— Task prompt —
Among the entries below, please repeat exactly and only the lines from the line containing "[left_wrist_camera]" to the line containing "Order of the", both lines included.

(Source data)
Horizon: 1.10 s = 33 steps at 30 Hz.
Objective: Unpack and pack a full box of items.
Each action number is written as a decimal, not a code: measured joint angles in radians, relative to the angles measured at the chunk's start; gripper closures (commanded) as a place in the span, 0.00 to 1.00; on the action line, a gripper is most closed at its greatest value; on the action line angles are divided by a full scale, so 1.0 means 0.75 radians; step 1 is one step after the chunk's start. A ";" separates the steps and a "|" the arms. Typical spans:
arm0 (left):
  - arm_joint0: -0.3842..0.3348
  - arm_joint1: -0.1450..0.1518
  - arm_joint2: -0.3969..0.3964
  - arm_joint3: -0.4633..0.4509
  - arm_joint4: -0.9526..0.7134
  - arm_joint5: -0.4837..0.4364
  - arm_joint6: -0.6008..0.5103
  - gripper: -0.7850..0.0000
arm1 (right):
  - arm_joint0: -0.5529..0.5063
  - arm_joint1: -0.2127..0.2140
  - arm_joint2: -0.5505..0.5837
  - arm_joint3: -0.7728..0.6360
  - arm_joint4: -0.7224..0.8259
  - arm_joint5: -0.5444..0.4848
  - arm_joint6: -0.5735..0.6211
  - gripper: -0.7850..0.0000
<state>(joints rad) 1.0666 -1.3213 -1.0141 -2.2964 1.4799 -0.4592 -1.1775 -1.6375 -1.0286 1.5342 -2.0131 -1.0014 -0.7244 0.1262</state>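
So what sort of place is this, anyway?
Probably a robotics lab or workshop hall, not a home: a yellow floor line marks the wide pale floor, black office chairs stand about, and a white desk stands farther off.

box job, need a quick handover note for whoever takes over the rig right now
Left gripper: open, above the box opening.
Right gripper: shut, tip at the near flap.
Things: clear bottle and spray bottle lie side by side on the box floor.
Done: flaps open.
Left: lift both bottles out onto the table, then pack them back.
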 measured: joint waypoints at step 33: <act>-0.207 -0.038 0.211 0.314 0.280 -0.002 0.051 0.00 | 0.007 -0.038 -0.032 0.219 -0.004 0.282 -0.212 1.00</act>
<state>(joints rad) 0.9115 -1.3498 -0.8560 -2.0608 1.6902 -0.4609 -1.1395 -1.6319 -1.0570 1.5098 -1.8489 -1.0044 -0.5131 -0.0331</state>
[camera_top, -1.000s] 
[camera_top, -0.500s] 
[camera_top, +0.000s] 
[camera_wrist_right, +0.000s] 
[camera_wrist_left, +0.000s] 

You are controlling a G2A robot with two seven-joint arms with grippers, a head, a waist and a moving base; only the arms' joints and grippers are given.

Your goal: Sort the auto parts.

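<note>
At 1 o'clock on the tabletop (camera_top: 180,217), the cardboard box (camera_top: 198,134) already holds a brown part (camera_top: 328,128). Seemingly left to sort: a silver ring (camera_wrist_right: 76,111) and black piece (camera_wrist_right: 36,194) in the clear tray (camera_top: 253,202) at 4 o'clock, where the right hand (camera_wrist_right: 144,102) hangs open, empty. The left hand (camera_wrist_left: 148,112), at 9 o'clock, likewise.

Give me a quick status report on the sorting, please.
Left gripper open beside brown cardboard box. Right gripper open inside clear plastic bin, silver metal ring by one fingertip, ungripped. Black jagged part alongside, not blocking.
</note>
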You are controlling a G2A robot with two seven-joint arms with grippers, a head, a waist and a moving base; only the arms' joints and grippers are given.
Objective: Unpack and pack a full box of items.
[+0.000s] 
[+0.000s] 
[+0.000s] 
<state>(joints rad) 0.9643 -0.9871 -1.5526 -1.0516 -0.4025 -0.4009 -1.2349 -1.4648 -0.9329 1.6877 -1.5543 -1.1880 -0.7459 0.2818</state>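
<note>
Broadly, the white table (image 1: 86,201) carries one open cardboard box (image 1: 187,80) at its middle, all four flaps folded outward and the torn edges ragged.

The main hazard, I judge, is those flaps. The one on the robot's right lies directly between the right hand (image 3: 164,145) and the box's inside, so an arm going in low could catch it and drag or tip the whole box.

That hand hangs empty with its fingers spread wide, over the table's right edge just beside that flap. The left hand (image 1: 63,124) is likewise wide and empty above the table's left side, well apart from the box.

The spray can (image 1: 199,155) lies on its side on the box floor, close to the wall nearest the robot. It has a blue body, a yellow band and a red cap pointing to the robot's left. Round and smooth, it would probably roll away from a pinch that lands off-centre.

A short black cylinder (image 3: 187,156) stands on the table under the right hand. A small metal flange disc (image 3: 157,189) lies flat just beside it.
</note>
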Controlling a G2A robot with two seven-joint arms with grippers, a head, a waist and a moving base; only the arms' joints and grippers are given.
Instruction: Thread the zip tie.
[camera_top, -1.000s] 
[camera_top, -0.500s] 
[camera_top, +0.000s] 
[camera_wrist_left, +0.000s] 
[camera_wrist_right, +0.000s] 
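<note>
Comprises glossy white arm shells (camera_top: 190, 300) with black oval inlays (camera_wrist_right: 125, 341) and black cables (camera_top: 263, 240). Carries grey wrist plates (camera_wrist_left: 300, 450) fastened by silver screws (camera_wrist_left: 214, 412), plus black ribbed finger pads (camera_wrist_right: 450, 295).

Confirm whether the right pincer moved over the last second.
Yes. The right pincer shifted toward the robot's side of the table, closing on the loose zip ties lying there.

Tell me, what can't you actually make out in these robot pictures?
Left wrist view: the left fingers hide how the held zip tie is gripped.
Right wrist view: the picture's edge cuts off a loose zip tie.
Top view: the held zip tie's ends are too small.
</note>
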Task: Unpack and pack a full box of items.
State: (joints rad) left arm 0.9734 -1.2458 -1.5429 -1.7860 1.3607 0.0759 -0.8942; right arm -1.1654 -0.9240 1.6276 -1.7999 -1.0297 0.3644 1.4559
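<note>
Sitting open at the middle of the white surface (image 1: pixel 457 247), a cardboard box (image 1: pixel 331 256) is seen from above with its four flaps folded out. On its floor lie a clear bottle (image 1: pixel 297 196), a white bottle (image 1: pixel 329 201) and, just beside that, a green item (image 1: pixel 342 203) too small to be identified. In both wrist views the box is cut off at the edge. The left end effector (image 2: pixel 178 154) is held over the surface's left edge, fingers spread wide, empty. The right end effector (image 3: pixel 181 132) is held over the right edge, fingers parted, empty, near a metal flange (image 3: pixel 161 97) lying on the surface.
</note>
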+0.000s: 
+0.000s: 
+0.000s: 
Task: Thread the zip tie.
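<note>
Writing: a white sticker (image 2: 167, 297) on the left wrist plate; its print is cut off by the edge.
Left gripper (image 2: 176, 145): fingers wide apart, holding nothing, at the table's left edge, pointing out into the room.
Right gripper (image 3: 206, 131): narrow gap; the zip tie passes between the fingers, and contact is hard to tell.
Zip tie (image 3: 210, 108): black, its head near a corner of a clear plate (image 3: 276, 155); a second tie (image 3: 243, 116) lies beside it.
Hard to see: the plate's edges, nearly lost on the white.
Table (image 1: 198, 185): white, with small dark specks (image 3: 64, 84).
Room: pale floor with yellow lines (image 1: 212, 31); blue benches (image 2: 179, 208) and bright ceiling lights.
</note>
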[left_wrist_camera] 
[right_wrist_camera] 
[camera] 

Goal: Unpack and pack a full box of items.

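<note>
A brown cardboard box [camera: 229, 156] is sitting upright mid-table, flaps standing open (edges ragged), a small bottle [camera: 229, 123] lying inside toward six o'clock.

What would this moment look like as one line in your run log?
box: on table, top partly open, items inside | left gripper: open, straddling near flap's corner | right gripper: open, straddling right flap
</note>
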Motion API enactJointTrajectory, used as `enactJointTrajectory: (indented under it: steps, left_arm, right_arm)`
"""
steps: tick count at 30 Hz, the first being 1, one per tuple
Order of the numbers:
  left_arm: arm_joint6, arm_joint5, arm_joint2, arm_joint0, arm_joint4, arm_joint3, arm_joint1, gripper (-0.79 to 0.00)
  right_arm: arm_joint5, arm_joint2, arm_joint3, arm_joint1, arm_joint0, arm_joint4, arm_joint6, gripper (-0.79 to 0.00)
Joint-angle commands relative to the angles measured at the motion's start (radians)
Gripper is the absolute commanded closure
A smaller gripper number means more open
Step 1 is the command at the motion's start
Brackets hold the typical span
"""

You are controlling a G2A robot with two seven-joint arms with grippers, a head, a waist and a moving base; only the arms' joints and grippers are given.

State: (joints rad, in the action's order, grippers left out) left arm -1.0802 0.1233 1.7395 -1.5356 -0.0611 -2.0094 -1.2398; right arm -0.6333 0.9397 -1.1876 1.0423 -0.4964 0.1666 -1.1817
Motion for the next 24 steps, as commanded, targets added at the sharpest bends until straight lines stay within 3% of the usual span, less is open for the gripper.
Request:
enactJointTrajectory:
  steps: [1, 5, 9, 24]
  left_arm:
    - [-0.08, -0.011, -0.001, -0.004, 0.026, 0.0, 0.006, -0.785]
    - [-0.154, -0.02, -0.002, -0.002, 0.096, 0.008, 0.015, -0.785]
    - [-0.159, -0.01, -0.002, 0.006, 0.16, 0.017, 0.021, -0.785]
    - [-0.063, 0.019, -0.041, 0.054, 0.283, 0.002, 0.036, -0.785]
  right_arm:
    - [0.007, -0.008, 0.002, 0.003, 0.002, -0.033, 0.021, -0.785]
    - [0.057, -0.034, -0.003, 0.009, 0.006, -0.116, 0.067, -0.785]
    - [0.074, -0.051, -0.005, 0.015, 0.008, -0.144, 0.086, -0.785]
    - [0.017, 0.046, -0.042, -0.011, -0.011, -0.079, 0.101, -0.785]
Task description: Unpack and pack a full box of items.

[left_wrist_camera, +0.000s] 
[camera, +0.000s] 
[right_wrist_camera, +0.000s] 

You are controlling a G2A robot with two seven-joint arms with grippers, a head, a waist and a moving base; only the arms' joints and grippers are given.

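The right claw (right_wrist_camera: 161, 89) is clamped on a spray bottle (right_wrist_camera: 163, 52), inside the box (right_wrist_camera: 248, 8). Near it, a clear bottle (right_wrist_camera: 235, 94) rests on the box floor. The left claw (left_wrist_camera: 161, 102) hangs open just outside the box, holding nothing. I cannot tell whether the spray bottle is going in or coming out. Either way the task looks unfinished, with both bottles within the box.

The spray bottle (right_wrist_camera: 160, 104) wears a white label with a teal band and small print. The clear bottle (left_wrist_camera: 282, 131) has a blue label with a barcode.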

— Answer box —
[left_wrist_camera] 
[right_wrist_camera] 
[camera] 

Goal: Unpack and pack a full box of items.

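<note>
A brown cardboard box [camera: 229, 156] is sitting upright mid-table, flaps standing open (edges ragged), a small bottle [camera: 229, 123] lying inside toward six o'clock.

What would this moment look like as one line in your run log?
box: on table, top partly open, items inside | left gripper: open, straddling near flap's corner | right gripper: open, straddling right flap
</note>
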Motion API enactJointTrajectory, used as `enactJointTrajectory: (indented under it: steps, left_arm, right_arm)`
"""
steps: tick count at 30 Hz, the first being 1, one per tuple
Order of the numbers:

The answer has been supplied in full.